__TASK GOAL__
Look below for the line holding "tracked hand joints" and the line holding "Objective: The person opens". Transcribe exactly those lines and all lines between them, nothing more.
##### DATASET EXTRACT #####
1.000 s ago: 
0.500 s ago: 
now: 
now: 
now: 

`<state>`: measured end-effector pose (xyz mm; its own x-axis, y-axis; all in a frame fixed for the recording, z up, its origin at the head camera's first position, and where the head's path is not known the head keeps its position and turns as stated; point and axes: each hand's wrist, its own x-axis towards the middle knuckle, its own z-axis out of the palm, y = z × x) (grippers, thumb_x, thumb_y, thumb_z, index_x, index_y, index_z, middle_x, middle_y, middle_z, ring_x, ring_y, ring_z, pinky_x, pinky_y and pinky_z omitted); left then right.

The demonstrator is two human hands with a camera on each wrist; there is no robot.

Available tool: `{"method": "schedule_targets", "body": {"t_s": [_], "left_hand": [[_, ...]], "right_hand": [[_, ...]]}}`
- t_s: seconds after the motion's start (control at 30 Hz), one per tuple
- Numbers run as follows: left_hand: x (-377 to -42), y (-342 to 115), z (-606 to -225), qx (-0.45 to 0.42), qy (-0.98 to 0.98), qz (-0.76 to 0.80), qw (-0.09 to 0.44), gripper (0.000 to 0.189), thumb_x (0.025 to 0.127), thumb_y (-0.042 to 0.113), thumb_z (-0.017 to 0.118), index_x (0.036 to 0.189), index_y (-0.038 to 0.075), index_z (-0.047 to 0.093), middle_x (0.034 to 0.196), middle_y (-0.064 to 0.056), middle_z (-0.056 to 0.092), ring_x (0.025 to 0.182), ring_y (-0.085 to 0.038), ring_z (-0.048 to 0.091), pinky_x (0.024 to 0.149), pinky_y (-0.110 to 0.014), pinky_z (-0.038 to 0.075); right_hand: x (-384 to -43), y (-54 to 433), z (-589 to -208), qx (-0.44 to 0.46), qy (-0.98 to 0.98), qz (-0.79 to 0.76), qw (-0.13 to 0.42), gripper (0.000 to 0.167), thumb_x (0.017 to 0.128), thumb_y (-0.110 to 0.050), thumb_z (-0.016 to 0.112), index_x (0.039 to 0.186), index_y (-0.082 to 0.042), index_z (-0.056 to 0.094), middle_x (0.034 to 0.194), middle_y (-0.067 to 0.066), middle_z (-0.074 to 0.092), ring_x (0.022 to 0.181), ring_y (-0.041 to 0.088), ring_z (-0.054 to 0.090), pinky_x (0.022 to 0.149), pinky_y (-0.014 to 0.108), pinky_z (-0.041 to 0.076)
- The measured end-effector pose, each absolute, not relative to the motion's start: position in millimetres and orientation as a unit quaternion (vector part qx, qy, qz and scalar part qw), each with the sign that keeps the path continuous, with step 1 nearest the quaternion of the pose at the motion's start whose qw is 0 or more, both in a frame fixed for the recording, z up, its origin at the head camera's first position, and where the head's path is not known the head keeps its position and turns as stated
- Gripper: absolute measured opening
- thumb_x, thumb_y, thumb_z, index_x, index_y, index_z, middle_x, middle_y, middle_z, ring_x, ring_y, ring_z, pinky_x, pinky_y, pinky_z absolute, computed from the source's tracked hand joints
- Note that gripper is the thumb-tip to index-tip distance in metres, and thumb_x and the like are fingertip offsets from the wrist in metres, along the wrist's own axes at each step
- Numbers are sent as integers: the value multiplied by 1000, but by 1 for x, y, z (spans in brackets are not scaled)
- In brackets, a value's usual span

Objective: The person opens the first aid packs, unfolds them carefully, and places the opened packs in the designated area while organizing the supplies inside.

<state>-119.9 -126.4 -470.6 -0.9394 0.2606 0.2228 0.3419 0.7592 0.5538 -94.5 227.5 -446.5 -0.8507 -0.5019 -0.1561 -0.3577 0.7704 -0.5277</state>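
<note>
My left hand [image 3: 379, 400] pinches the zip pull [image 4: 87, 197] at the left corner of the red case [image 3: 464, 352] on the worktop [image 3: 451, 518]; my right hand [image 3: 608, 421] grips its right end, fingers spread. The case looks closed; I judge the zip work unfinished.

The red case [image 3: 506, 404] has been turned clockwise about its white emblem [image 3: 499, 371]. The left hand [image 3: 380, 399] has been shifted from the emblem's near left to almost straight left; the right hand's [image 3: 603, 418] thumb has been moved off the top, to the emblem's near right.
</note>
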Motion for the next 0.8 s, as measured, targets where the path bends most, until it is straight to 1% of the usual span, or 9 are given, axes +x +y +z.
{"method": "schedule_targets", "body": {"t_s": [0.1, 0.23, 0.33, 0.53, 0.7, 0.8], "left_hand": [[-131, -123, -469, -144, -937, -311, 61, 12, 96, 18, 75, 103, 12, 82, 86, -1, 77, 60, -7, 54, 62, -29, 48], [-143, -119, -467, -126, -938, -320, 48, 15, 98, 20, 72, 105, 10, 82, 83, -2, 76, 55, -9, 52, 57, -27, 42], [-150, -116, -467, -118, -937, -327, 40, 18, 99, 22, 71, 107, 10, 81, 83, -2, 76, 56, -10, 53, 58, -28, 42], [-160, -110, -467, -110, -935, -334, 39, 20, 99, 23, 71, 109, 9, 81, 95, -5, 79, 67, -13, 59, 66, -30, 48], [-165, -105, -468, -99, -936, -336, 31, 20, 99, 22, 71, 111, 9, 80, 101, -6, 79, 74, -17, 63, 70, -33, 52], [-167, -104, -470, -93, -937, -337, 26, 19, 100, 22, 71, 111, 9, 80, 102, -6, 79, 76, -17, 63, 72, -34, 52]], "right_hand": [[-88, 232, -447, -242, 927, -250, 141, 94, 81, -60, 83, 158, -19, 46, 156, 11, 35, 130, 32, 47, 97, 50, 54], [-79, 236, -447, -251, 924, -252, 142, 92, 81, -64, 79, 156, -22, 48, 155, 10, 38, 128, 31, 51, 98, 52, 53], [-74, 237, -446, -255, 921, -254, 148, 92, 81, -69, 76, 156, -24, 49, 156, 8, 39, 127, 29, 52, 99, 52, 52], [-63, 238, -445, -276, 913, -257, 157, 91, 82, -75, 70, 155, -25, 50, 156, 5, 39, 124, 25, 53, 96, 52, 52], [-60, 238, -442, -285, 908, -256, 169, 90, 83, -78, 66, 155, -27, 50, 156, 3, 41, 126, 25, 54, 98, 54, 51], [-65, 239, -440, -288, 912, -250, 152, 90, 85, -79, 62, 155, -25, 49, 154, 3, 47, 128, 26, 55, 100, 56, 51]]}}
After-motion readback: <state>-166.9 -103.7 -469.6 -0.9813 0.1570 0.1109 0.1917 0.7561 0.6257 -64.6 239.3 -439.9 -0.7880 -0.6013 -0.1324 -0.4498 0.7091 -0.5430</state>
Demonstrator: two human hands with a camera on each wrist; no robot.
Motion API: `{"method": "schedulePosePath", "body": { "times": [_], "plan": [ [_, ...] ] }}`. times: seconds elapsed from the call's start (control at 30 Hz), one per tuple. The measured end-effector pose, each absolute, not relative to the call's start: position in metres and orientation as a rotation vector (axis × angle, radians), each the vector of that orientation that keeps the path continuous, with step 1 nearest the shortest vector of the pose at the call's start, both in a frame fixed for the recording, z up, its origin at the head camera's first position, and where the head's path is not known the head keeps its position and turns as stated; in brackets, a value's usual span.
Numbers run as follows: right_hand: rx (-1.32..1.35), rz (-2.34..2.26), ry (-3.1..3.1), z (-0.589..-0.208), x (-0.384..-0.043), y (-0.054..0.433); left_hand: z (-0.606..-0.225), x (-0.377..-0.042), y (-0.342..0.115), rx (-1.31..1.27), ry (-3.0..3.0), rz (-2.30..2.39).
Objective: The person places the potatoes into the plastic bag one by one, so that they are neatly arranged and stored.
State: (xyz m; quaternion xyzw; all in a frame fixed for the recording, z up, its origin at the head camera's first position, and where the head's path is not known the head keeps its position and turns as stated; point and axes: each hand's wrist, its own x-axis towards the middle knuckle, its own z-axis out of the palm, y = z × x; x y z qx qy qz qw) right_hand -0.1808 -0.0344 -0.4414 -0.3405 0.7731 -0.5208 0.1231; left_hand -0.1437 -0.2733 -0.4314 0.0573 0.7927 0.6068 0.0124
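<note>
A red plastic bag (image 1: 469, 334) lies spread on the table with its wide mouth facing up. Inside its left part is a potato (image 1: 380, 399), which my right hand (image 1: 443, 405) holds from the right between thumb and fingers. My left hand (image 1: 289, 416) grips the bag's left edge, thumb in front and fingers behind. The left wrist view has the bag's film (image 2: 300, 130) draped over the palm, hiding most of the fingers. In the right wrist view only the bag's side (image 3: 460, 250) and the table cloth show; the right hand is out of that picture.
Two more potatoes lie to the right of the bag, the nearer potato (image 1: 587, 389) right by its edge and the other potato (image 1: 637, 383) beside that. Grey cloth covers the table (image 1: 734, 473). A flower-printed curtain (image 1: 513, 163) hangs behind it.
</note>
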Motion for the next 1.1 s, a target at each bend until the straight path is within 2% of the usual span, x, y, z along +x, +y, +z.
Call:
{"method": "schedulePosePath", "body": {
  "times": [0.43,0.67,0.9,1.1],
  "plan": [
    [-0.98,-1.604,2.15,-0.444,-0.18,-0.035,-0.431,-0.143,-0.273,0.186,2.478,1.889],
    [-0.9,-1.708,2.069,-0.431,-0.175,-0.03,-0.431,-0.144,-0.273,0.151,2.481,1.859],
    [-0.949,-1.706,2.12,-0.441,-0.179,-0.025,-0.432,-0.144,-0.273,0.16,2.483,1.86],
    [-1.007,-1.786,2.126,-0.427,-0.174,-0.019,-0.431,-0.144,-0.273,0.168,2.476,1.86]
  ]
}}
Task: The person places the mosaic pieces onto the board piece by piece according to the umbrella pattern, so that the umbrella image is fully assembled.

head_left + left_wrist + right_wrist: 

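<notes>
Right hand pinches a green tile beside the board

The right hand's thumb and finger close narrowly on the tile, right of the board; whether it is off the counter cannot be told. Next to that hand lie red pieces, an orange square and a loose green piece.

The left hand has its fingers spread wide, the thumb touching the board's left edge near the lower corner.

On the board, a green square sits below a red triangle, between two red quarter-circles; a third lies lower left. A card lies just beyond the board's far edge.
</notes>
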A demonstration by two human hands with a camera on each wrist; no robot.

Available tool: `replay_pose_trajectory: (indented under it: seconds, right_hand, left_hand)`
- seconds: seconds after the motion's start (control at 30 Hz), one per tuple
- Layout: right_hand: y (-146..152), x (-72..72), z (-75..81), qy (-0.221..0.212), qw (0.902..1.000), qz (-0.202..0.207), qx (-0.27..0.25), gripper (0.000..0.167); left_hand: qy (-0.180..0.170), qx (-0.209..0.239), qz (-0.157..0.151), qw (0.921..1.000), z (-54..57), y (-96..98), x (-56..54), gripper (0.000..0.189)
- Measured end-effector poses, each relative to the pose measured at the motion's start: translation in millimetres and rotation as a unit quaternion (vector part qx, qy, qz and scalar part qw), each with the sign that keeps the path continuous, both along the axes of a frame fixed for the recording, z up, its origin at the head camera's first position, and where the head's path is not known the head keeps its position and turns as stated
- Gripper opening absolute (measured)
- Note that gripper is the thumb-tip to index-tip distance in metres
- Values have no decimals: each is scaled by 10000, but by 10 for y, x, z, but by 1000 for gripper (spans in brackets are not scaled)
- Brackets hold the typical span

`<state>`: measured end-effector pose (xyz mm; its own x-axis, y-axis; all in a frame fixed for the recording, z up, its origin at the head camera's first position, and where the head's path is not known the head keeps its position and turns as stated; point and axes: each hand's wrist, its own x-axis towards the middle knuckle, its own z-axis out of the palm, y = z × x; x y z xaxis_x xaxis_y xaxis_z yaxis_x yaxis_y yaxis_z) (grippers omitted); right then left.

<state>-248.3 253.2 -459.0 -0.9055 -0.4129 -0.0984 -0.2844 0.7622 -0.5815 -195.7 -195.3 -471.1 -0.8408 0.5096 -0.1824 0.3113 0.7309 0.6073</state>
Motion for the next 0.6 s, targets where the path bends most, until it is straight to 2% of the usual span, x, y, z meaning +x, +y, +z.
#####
__RESPONSE TO THIS TASK__
- thumb_x, thumb_y, thumb_z, index_x, index_y, index_z, middle_x, middle_y, middle_z, ring_x, ring_y, ring_z, pinky_x, pinky_y, pinky_z absolute, computed from the source's tracked hand joints
- Note that gripper is the thumb-tip to index-tip distance in metres, and thumb_x and the like are fingertip offsets from the wrist in metres, along the wrist's own axes at each step
- Numbers are sent as integers: the value multiplied by 1000, but by 1 for x, y, z (spans in brackets are not scaled)
- In brackets, a value's usual span

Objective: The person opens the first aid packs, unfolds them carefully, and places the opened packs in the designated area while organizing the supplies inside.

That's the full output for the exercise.